This is the second part in my exploration of what it means to be a research technologist. If you haven’t already, check out part 1: proactivity and innovation.
Research focus
There’s another area where the role diverges from the typical member of IT staff: a focus on the unique needs of researchers. Network infrastructure, file storage, email are necessary but not sufficient to meet the needs of a modern researcher.
It’s vitally important to pay close attention to the unique needs of researchers and to find appropriate tools and techniques to adapt to serve those needs as well as possible. Research is after all the primary business of a university, alongside teaching.
So we need to find ways to fulfil the needs not just of an institution’s researchers, but of a faculty’s researchers, or a department’s or even a single research group’s.

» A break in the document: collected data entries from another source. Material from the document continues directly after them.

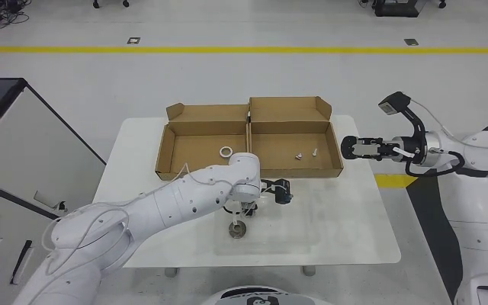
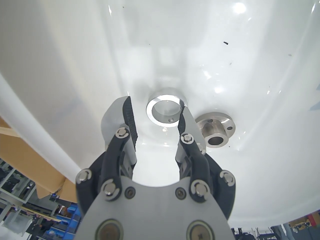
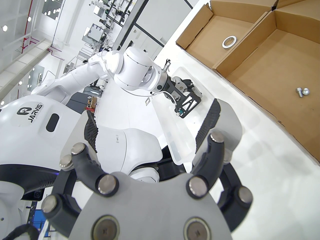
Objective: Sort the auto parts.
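From above, the sorting looks partly done. On the white desk (image 1: 358,221) two cardboard boxes sit side by side. The first box (image 1: 194,156), at about eleven o'clock, has one sorted ring (image 1: 226,152) in it. The second box (image 1: 274,145), at one o'clock, has a pair of bolts (image 1: 313,152). Toward six o'clock lies a clear tray (image 1: 305,232) with parts left in it, so I'd judge the job under way but not finished.

The left arm bends in from eight o'clock with its wrist turned down, and the left pincer (image 1: 238,217) hangs over the tray. From up here I can't quite make out which part lies under it. The right arm stretches level off the desk's three o'clock edge, with the right pincer (image 1: 345,146) pointing at the second box and apart from it.

At the left wrist, the pincer is spread wide and low in the tray, with a finger on either side of a loose ring (image 2: 163,111). One ribbed pad looks to be touching the ring's rim and the other stands off. A flanged hub (image 2: 215,129) lies just beside the ring, outside the fingers. Nothing is gripped.

At the right wrist, that pincer gapes wide and empty. It is held in the air beyond the desk's edge, facing the boxes and the other arm.
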Available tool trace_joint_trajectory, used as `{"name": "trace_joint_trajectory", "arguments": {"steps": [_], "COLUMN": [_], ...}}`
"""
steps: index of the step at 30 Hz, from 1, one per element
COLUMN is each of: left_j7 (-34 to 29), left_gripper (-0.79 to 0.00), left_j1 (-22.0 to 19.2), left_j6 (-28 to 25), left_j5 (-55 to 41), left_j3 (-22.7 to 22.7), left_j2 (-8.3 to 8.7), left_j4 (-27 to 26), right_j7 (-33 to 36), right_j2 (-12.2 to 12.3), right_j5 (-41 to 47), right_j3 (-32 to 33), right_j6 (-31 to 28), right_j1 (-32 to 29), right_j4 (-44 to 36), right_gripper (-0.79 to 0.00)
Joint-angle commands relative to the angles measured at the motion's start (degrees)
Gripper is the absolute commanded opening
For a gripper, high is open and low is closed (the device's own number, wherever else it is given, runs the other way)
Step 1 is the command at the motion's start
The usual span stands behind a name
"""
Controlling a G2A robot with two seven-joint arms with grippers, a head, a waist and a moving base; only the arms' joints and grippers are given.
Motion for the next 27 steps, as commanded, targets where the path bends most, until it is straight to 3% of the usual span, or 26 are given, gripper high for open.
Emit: {"name": "trace_joint_trajectory", "arguments": {"steps": [1, 12, 27], "left_j7": [0.1, 0.8, -0.6], "left_gripper": [-0.422, -0.434, -0.456], "left_j1": [0.1, -0.2, -1.0], "left_j6": [-0.1, -0.8, 0.6], "left_j5": [0.4, 0.5, 0.2], "left_j3": [0.0, 0.0, 0.0], "left_j2": [-0.12, -0.50, 0.70], "left_j4": [0.3, 0.8, 0.1], "right_j7": [0.0, 0.0, 0.0], "right_j2": [0.0, 0.0, 0.0], "right_j5": [0.0, 0.0, 0.0], "right_j3": [0.0, 0.0, 0.0], "right_j6": [0.0, 0.0, 0.0], "right_j1": [0.0, 0.0, 0.0], "right_j4": [0.0, 0.0, 0.0], "right_gripper": [0.000, 0.000, 0.000]}}
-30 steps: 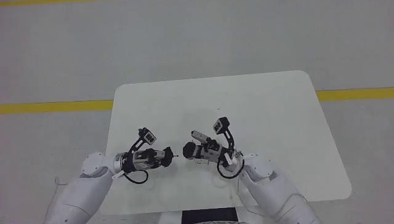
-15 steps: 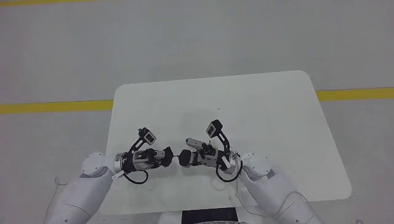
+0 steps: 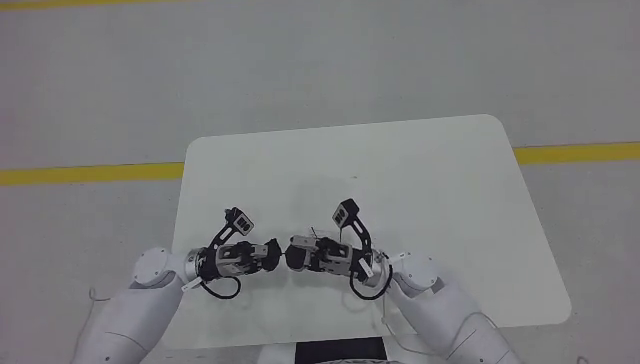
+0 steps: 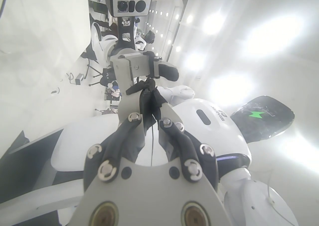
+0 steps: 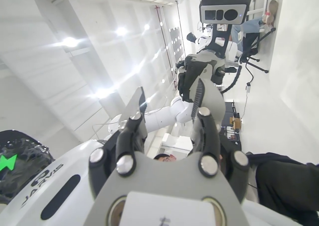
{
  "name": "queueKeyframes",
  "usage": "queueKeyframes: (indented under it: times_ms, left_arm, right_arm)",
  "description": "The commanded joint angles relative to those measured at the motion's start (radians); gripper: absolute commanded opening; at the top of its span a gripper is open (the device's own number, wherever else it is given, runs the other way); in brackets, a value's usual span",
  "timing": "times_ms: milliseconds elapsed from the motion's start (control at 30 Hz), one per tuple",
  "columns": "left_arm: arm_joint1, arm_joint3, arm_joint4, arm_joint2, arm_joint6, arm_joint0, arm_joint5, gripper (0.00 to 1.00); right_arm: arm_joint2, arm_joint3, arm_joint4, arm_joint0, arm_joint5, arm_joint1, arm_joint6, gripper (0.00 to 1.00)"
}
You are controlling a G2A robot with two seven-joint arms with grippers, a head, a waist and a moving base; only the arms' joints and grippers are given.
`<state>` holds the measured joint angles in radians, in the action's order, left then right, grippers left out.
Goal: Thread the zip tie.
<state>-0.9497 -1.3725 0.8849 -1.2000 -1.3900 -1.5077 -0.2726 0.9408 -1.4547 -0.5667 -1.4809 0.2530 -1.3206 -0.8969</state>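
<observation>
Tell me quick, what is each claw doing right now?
Left gripper: closed on the zip tie.
Right gripper: open, holding nothing.

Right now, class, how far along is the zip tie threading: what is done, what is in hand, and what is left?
Done: the left gripper is shut on the zip tie, whose thin strap runs back between its fingers. In hand: the right gripper, fingers apart and holding nothing, is tip to tip with it above the table. Left: no closed loop shows, so the threading itself looks undone.
</observation>
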Motion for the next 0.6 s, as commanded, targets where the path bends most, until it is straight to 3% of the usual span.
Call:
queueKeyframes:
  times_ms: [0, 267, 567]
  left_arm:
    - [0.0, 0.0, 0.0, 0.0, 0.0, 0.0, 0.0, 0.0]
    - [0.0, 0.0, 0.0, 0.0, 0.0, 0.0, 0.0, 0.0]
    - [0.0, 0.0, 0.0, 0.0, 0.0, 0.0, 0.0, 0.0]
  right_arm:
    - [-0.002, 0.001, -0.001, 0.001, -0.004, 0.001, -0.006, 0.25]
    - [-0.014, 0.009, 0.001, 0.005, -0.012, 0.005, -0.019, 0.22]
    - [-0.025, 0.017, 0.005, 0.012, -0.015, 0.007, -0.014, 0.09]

I actually think that once we start doing this well, there will be a lot more commonality than there appears to be right now. But first we’ve got to get there.
Serving the long tail
The much abused Pareto Principle holds that in many circumstances 80% of your profit comes from 20% of the people/products/whatever. But we’re not looking to profit from our users, we’re looking to serve them. Questions of how to fund that not withstanding, taking this attitude means you’re ignoring of the people!
If there’s one thing we’ve learned from successes like eBay, Amazon and many more, it’s that if we’re smart we can use modern technology to efficiently provide large numbers of niche products and services without drowning in the overhead traditionally associated with trying to do so.
Research attitude
Again, this can be a problem for centralised IT services, because it’s seen as inefficient for them to put significant R&D time into things which may only ever be of use to a minority of their users.
In an academic department, however, the culture is different. Success in research demands innovation, which requires risk. Scientists and engineers, for example, intrinsically understand the need to experiment, and no-one questions the idea that many of those experiments will fail.
Notice that word fail. In this context failure is not a loss, it’s merely a failure to produce the anticipated results. Most researchers still don’t like failure — they’re human after all. But they learn not to get so hung up on it, because if you set up your experiment right (which is really the key to the whole enterprise) then you learn as much or more from failing as you do from succeeding.
And that’s really the point. We want to help our researchers to do their jobs even better than they already do, which means we need to learn, which in turn means we need to make mistakes. There are no lectures and degree courses to teach us about ideas which don’t exist yet.
So to steal one of those trite little phrases life coaches and the like love so much: fail early, fail often, fail smart and learn from it.